Transparent Visual Reasoning via Object-Centric Agent Collaboration
This addresses the problem of producing human-understandable explanations for visual AI decisions, though it appears incremental as it builds on existing object-centric and multi-agent approaches.
The paper tackled the challenge of explainable AI in visual reasoning by introducing OCEAN, a framework using object-centric representations and multi-agent negotiation, which achieved competitive performance with state-of-the-art black-box models and was rated more intuitive and trustworthy in user studies.

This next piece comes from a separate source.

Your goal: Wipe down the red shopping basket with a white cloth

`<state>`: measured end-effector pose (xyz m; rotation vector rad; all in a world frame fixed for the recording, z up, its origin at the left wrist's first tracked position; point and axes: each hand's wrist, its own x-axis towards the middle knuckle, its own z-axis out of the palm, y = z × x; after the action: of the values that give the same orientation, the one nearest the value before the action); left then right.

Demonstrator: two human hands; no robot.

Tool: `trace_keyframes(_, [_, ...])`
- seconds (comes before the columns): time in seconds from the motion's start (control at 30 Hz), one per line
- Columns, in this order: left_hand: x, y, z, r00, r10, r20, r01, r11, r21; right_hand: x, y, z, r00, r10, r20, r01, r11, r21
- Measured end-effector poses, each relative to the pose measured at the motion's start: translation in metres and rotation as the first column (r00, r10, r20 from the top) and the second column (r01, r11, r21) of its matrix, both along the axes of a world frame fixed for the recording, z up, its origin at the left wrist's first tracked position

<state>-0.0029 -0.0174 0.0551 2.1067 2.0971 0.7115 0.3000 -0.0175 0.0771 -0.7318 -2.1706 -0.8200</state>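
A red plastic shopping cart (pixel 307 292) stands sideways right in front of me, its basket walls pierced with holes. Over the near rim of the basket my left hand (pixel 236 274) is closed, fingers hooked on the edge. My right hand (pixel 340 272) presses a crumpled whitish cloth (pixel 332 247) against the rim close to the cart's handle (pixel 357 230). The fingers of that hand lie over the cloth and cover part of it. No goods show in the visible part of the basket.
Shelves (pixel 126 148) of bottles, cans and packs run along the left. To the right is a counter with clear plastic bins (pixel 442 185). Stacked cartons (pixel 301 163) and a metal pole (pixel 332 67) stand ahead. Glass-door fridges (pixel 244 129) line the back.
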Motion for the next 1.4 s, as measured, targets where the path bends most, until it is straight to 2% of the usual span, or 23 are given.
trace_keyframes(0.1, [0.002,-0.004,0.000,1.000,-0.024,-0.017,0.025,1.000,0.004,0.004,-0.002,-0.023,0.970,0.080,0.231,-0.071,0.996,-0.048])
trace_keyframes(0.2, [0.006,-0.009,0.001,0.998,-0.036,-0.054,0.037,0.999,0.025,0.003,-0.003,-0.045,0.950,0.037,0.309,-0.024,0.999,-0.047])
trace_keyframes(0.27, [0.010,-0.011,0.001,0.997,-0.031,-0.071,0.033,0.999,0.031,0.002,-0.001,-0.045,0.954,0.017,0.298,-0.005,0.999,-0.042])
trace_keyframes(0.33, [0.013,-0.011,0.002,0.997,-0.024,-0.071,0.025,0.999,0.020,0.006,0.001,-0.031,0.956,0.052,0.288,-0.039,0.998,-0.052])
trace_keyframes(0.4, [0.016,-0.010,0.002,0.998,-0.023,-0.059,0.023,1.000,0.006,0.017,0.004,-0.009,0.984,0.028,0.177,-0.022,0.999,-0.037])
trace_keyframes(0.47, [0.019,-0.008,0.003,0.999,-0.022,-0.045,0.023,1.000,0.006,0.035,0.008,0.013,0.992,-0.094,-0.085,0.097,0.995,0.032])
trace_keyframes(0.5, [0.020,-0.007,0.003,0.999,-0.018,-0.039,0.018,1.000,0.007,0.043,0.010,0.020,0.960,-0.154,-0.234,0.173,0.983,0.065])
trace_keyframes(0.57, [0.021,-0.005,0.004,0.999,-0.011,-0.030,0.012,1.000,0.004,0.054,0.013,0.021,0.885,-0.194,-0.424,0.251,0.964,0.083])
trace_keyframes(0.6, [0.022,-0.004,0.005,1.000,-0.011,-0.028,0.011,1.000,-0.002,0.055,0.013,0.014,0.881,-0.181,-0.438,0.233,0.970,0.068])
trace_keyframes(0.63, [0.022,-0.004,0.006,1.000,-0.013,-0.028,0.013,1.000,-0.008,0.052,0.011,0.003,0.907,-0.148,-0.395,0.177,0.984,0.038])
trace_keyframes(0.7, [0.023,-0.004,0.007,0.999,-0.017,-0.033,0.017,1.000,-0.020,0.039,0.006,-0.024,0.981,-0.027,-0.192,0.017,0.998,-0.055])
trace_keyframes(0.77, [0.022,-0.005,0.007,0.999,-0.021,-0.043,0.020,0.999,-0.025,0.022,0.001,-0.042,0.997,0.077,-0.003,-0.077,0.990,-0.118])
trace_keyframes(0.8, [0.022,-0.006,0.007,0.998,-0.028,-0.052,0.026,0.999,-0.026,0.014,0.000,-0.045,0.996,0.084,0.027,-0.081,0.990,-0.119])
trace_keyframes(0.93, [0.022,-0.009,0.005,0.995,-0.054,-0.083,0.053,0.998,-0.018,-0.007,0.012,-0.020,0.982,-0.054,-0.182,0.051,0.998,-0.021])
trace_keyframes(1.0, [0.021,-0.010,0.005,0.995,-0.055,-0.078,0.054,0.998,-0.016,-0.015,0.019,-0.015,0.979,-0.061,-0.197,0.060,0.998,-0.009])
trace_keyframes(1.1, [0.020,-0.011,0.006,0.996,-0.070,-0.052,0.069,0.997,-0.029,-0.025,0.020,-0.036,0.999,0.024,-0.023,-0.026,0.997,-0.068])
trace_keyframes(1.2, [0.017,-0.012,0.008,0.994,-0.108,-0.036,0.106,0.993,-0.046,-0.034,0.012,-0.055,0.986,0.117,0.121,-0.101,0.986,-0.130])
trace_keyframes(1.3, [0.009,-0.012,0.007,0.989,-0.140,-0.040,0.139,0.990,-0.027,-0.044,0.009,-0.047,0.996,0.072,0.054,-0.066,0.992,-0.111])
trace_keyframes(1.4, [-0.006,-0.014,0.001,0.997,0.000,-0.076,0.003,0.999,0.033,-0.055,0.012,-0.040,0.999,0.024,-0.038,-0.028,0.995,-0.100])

A central challenge in explainable AI, particularly in the visual domain, is producing explanations grounded in human-understandable concepts. To tackle this, we introduce OCEAN (Object-Centric Explananda via Agent Negotiation), a novel, inherently interpretable framework built on object-centric representations and a transparent multi-agent reasoning process. The game-theoretic reasoning process drives agents to agree on coherent and discriminative evidence, resulting in a faithful and interpretable decision-making process. We train OCEAN end-to-end and benchmark it against standard visual classifiers and popular posthoc explanation tools like GradCAM and LIME across two diagnostic multi-object datasets. Our results demonstrate competitive performance with respect to state-of-the-art black-box models with a faithful reasoning process, which was reflected by our user study, where participants consistently rated OCEAN's explanations as more intuitive and trustworthy.